Microsoft has now revealed that its new Edge browser, driven by the same Blink engine found in Chrome and Chromium-based alternatives, is now available for use by a much wider group of testers from the general populace. Those are available in a Canary and Developer configuration via the companies dedicated Microsoft Edge Insider page. A more typical Beta version should be forthcoming in the foreseeable future as well.
For now, users will need to have a Windows 10 PC or laptop. Support is planned "over time" for other operating systems including both macOS and flavors of Windows that Microsoft still officially supports. The software is still in its early stages with the Canary builds following in the footsteps of Google Chrome and receiving daily updates compared to the Developer builds weekly updates.
Key current drawbacks to the browser include limited support for features and languages. For the time being, that means that users won't necessarily be able to use the browser because of language barriers. All of that will come later, alongside visual changes, better support for extensions, and better sign-in management.
What this update is
The new announcement follows a closed-natured preview of the new browser that was launched back in March. The download for the installer was available to everybody but was limited to a small number of users on the "Insider track" with Azure developer or Microsoft employee credentials.
At the time, some users who potentially fit the bill for that test commented that it may have been pulled because it seems to have not been available to even all of the users meeting those requirements.
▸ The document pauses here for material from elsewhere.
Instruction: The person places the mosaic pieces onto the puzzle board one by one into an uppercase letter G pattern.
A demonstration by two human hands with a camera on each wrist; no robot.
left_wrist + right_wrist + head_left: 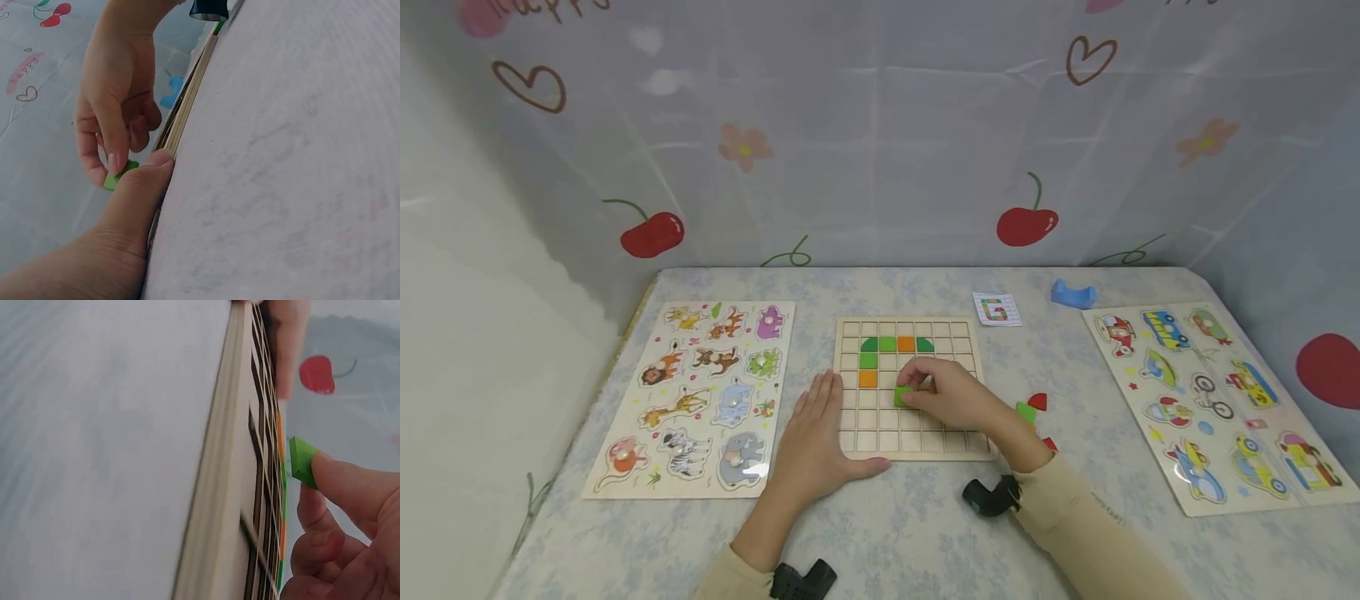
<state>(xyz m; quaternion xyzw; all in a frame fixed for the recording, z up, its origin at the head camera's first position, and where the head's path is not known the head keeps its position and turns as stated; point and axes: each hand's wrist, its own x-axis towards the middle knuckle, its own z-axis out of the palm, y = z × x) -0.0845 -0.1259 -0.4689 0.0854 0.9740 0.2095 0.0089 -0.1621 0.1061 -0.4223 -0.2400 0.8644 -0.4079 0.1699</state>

This update is still being pushed through that same Insider program but Microsoft has specified it's available to just about anybody who wants to try out the browser ahead of launch or developers.
Initial leaks of the browser point to a take on edge that much more closely resembles Chrome itself but with a coat of fresh Microsoft paint and ready access to Bing instead of Chrome by default. The browser is also reported widely as having full access to either a Microsoft-built extensions storefront or -- with a toggle in settings -- access to the full Chrome Web Store for the same purpose.
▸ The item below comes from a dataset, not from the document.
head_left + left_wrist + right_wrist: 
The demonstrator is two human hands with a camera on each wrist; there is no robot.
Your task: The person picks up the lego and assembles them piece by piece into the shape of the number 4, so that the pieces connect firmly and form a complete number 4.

That's not surprising since the purpose behind Microsoft's decision to move to a Chromium base is not only to ensure compatibility for websites across the internet but also to ensure extensions are easy to migrate across browsers. Summarily, the company is hoping to make life easier for developers and users alike.
Beyond that shift in direction, the company has taken the opportunity presented by the most recent release to reiterate and showcase another aspect of its work with Chromium. Namely, the company plans to use its expertise in software to improve Chromium as well as taking improvements from Chromium. So far, that's meant improvements in "accessibility, touch, ARM64, and others" Microsoft says.
When does this launch?
There's still no firm launch date for the new Chromium-based Microsoft Edge browser and the company is quick to remind its loyal user base that there are no changes to be expected on non-beta channels of that just yet. The release only represents a widening of the testing base, allowing Microsoft to garner feedback about the browser from a more general subset of users than previous releases.
The company is still looking for feedback about stock features and changes users want to see in the final initial release. That's in addition to the more standard bugs and other issues users might stumble on during daily browsing activities. So there's likely still a substantial amount of time remaining before the software is released to primary users.